**Aim of the task:**
In the data below, how many lines contain the string "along"? Reply with the number only.

::: Given information :::

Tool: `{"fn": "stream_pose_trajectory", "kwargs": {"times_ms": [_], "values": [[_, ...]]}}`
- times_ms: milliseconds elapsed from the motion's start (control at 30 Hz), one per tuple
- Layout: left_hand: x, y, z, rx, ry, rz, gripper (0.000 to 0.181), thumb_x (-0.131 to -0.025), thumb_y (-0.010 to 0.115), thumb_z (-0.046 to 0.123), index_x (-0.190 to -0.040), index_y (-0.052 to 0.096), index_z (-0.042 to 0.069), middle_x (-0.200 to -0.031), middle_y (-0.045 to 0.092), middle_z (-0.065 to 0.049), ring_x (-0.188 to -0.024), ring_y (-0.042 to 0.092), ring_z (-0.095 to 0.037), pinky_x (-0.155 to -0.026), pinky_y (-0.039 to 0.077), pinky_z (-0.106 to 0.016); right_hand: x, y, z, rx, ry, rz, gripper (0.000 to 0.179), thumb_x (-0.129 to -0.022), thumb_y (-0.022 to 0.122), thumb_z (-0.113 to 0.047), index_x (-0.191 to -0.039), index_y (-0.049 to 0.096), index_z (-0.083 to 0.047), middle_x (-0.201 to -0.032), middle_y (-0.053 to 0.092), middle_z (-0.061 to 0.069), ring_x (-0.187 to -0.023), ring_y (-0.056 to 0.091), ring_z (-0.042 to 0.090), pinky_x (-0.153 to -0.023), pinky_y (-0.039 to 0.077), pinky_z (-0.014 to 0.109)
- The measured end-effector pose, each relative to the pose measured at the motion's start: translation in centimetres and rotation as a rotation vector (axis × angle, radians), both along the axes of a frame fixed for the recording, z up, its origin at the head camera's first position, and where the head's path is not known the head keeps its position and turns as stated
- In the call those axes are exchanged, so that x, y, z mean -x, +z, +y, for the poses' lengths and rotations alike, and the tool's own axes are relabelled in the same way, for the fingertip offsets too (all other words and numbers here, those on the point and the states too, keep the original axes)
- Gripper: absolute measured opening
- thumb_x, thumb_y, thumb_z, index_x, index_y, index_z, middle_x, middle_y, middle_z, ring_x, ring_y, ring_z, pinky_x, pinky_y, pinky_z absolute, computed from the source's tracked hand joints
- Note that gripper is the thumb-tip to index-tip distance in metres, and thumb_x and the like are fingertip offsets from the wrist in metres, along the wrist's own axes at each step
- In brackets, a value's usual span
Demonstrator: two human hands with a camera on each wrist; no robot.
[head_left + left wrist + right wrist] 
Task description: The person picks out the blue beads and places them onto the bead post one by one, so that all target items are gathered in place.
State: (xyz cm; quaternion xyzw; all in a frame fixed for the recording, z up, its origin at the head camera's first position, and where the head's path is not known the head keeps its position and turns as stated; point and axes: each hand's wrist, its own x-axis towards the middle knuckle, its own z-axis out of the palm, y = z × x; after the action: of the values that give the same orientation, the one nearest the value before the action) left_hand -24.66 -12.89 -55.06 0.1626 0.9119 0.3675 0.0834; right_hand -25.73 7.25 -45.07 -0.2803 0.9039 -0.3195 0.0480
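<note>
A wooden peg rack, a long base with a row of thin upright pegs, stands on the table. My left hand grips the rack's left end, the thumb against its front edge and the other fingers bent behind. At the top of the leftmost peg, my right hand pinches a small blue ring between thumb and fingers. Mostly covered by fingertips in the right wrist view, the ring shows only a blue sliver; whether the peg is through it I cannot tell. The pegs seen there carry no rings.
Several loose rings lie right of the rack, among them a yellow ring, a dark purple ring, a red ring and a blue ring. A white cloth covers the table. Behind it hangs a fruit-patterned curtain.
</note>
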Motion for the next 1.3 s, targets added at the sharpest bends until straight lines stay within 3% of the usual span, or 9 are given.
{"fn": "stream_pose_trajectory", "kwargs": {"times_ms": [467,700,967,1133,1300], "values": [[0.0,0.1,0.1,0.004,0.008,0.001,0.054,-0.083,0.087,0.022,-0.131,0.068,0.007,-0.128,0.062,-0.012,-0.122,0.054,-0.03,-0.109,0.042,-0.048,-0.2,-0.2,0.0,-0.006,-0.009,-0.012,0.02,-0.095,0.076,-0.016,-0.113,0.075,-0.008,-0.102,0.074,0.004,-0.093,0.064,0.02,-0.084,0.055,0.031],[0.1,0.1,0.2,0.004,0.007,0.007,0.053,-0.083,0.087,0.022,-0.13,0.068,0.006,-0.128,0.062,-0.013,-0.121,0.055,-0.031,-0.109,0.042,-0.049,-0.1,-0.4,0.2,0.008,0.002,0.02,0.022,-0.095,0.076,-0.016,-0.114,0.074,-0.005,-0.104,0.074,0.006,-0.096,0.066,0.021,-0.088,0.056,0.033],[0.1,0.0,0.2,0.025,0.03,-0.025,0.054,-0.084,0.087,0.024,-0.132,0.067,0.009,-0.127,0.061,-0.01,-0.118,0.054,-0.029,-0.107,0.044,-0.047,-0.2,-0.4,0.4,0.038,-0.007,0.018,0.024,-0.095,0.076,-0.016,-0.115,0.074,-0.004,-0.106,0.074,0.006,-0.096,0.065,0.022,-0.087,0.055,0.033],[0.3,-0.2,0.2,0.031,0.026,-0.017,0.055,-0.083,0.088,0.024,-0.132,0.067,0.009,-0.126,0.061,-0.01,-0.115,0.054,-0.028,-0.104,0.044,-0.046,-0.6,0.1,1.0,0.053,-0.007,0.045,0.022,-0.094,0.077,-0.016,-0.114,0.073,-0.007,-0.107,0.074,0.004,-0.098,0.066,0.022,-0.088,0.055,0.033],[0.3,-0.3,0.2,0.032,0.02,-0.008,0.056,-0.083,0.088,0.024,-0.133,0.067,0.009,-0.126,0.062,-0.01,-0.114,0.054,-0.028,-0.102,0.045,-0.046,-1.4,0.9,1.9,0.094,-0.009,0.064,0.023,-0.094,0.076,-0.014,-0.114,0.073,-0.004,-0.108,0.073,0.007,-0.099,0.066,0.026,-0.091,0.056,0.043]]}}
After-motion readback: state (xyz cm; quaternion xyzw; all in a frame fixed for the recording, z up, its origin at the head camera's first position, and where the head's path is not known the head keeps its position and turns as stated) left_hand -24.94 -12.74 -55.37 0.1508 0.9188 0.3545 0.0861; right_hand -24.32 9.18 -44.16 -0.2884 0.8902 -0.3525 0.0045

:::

**Written answer:**
2